Task item
Could each entry be returned exactly as it appears?

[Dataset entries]
>>>>>
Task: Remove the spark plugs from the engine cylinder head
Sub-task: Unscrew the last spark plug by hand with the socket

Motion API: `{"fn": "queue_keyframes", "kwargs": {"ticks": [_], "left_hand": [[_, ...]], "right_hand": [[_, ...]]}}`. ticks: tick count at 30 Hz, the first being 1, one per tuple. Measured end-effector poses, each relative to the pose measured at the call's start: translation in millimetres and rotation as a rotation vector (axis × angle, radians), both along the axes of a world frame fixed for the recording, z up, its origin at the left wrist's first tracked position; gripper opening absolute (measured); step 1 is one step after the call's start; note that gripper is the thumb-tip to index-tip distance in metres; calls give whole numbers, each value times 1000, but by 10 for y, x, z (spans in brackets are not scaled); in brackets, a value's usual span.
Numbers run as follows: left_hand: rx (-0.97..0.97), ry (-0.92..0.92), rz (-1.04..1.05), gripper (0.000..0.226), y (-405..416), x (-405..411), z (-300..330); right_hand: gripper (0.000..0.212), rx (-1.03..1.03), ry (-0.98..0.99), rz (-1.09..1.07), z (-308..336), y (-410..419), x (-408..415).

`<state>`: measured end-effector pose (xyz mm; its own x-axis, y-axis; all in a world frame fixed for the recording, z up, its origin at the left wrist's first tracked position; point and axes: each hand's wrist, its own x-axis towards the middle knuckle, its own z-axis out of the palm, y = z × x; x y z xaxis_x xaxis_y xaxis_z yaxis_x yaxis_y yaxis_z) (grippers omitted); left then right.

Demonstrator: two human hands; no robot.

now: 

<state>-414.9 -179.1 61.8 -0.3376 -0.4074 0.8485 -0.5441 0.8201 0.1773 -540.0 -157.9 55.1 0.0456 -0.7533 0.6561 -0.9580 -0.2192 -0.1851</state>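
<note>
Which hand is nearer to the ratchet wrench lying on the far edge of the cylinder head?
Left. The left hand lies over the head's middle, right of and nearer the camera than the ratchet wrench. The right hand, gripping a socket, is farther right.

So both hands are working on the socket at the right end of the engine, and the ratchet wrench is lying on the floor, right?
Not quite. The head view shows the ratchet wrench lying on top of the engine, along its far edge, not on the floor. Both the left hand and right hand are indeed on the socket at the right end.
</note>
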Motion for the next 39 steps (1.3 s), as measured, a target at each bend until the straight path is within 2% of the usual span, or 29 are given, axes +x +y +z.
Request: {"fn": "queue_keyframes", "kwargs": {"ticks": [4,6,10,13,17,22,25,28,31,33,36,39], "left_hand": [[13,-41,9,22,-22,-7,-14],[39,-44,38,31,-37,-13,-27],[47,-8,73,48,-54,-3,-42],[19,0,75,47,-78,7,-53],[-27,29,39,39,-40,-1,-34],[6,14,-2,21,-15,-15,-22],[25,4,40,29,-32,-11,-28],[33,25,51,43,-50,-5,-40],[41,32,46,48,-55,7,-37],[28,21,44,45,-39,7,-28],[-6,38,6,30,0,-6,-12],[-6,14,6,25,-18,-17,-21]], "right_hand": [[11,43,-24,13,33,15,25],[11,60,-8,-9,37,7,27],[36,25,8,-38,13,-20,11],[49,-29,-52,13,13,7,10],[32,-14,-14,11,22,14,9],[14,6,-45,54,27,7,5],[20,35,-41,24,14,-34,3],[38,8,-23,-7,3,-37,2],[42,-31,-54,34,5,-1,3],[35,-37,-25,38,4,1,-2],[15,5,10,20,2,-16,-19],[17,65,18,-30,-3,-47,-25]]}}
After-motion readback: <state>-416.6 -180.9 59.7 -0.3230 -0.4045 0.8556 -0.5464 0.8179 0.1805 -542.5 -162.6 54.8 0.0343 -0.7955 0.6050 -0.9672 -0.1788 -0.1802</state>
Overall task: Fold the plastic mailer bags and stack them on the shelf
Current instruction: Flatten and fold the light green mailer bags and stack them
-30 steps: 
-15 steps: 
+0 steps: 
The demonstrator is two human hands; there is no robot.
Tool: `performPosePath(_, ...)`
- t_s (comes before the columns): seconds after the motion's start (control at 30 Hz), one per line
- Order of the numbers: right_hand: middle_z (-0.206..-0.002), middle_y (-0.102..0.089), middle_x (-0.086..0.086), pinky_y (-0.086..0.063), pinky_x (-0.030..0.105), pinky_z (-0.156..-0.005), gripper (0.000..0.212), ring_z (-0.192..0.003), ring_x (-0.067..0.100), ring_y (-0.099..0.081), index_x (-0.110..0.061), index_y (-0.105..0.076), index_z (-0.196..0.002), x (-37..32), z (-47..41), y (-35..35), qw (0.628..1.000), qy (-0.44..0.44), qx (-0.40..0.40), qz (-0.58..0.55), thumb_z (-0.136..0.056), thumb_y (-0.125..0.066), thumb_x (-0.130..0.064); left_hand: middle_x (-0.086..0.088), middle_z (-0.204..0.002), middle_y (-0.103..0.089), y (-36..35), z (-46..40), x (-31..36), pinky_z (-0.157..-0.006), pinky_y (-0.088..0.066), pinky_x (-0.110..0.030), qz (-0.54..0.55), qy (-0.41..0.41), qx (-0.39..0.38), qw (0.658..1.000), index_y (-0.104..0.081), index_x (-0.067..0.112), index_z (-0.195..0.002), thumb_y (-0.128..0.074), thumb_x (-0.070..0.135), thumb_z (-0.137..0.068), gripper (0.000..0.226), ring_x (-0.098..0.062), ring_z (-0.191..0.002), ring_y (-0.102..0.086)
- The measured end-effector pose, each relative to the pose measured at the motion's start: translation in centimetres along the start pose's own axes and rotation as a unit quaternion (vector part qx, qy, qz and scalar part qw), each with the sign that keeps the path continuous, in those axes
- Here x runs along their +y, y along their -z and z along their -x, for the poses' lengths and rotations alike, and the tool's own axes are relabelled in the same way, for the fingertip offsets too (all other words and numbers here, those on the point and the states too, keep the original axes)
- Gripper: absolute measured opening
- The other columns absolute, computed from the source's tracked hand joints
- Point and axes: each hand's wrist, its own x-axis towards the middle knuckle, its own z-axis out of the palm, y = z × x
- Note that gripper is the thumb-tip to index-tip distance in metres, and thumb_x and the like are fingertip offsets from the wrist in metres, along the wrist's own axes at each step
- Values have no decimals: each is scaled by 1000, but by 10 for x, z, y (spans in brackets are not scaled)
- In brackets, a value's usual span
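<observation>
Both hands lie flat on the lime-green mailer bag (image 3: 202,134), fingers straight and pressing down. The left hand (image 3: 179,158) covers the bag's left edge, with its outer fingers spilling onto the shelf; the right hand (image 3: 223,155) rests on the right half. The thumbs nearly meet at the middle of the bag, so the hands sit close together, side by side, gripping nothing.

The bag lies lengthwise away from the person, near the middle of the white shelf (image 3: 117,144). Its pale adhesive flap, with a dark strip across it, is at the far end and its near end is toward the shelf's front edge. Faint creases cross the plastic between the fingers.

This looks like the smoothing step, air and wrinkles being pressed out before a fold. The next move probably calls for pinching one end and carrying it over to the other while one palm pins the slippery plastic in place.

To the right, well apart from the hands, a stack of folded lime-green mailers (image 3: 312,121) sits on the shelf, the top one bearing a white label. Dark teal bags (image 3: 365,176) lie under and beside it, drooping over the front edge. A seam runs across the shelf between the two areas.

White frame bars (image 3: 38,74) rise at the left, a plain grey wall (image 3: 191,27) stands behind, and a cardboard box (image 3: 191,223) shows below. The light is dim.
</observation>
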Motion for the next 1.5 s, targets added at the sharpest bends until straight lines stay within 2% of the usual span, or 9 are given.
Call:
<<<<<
Answer to this task
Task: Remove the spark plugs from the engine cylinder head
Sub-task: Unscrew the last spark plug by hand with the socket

Motion API: `{"fn": "queue_keyframes", "kwargs": {"ticks": [_], "left_hand": [[_, ...]], "right_hand": [[_, ...]]}}`. ticks: tick count at 30 Hz, the first being 1, one per tuple. Measured end-effector poses, each relative to the pose measured at the call's start: translation in millimetres and rotation as a rotation vector (axis × angle, radians), both along the axes of a world frame fixed for the recording, z up, its origin at the left wrist's first tracked position; gripper opening absolute (measured); step 1 is one step after the call's start; note that gripper is the thumb-tip to index-tip distance in metres; calls give whole numbers, each value times 1000, but by 10 for y, x, z (spans in brackets are not scaled); in brackets, a value's usual span.
Numbers run as follows: left_hand: rx (-0.97..0.97), ry (-0.92..0.92), rz (-1.04..1.05), gripper (0.000..0.226), y (-405..416), x (-405..411), z (-300..330); right_hand: gripper (0.000..0.212), rx (-1.03..1.03), ry (-0.98..0.99), rz (-1.09..1.07), z (-308..336), y (-410..419), x (-408..415).

`<state>`: measured end-effector pose (xyz mm; its own x-axis, y-axis; all in a world frame fixed for the recording, z up, its origin at the left wrist's first tracked position; point and axes: each hand's wrist, its own x-axis towards the middle knuckle, its own z-axis out of the palm, y = z × x; x y z xaxis_x xaxis_y xaxis_z yaxis_x yaxis_y yaxis_z) (grippers omitted); left then right.

Demonstrator: two human hands; no robot.

now: 

<state>-414.9 -179.1 61.8 -0.3376 -0.4074 0.8485 -0.5441 0.8201 0.1773 -540.0 -157.9 55.1 0.0456 -0.7533 0.6561 -0.9580 -0.2192 -0.1851</state>
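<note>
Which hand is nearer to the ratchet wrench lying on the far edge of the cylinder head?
Left. The left hand lies over the head's middle, right of and nearer the camera than the ratchet wrench. The right hand, gripping a socket, is farther right.

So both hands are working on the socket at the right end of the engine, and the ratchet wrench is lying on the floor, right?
Not quite. The head view shows the ratchet wrench lying on top of the engine, along its far edge, not on the floor. Both the left hand and right hand are indeed on the socket at the right end.
</note>
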Motion for the next 39 steps (1.3 s), as measured, a target at each bend until the straight path is within 2% of the usual span, or 29 are given, axes +x +y +z.
Request: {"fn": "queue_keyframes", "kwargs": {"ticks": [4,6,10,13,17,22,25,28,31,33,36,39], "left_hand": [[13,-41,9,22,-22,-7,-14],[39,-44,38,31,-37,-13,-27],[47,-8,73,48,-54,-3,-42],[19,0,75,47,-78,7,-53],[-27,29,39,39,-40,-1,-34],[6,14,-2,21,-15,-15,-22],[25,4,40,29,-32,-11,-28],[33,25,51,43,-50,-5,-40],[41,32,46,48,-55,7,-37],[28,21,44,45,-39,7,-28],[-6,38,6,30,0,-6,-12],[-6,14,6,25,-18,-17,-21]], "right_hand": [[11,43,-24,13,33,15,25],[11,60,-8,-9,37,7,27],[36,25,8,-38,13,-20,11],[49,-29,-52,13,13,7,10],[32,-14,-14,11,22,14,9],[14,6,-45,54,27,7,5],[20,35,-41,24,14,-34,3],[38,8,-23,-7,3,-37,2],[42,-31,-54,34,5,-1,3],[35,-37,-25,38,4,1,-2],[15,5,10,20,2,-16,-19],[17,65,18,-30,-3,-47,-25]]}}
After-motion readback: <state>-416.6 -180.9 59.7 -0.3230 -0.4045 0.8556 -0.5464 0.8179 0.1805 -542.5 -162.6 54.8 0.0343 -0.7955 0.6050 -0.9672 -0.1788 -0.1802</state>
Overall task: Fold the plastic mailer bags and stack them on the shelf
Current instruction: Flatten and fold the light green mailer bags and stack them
-30 steps: 
-15 steps: 
+0 steps: 
The demonstrator is two human hands; there is no robot.
Tool: `performPosePath(_, ...)`
- t_s (comes before the columns): seconds after the motion's start (control at 30 Hz), one per line
- Order of the numbers: right_hand: middle_z (-0.206..-0.002), middle_y (-0.102..0.089), middle_x (-0.086..0.086), pinky_y (-0.086..0.063), pinky_x (-0.030..0.105), pinky_z (-0.156..-0.005), gripper (0.000..0.212), ring_z (-0.192..0.003), ring_x (-0.067..0.100), ring_y (-0.099..0.081), index_x (-0.110..0.061), index_y (-0.105..0.076), index_z (-0.196..0.002), x (-37..32), z (-47..41), y (-35..35), qw (0.628..1.000), qy (-0.44..0.44), qx (-0.40..0.40), qz (-0.58..0.55), thumb_z (-0.136..0.056), thumb_y (-0.125..0.066), thumb_x (-0.130..0.064); left_hand: middle_x (-0.086..0.088), middle_z (-0.204..0.002), middle_y (-0.103..0.089), y (-36..35), z (-46..40), x (-31..36), pinky_z (-0.157..-0.006), pinky_y (-0.088..0.066), pinky_x (-0.110..0.030), qz (-0.54..0.55), qy (-0.41..0.41), qx (-0.39..0.38), qw (0.658..1.000), index_y (-0.104..0.081), index_x (-0.067..0.112), index_z (-0.195..0.002), thumb_y (-0.128..0.074), thumb_x (-0.070..0.135), thumb_z (-0.137..0.068), gripper (0.000..0.226), ring_x (-0.098..0.062), ring_z (-0.191..0.002), ring_y (-0.102..0.086)
- The measured end-effector pose, each relative to the pose measured at the motion's start: translation in centimetres along the start pose's own axes and rotation as a unit quaternion (vector part qx, qy, qz and scalar part qw), each with the sign that keeps the path continuous, in those axes
- Here x runs along their +y, y along their -z and z along their -x, for the poses' lengths and rotations alike, and the tool's own axes are relabelled in the same way, for the fingertip offsets too (all other words and numbers here, those on the point and the states too, keep the original axes)
- Gripper: absolute measured opening
- The other columns absolute, computed from the source's tracked hand joints
- Point and axes: each hand's wrist, its own x-axis towards the middle knuckle, its own z-axis out of the palm, y = z × x
- Note that gripper is the thumb-tip to index-tip distance in metres, and thumb_x and the like are fingertip offsets from the wrist in metres, along the wrist's own axes at each step
- Values have no decimals: each is scaled by 1000, but by 10 for x, z, y (spans in brackets are not scaled)
- In brackets, a value's usual span
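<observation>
Both hands lie flat on the lime-green mailer bag (image 3: 202,134), fingers straight and pressing down. The left hand (image 3: 179,158) covers the bag's left edge, with its outer fingers spilling onto the shelf; the right hand (image 3: 223,155) rests on the right half. The thumbs nearly meet at the middle of the bag, so the hands sit close together, side by side, gripping nothing.

The bag lies lengthwise away from the person, near the middle of the white shelf (image 3: 117,144). Its pale adhesive flap, with a dark strip across it, is at the far end and its near end is toward the shelf's front edge. Faint creases cross the plastic between the fingers.

This looks like the smoothing step, air and wrinkles being pressed out before a fold. The next move probably calls for pinching one end and carrying it over to the other while one palm pins the slippery plastic in place.

To the right, well apart from the hands, a stack of folded lime-green mailers (image 3: 312,121) sits on the shelf, the top one bearing a white label. Dark teal bags (image 3: 365,176) lie under and beside it, drooping over the front edge. A seam runs across the shelf between the two areas.

White frame bars (image 3: 38,74) rise at the left, a plain grey wall (image 3: 191,27) stands behind, and a cardboard box (image 3: 191,223) shows below. The light is dim.
</observation>
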Motion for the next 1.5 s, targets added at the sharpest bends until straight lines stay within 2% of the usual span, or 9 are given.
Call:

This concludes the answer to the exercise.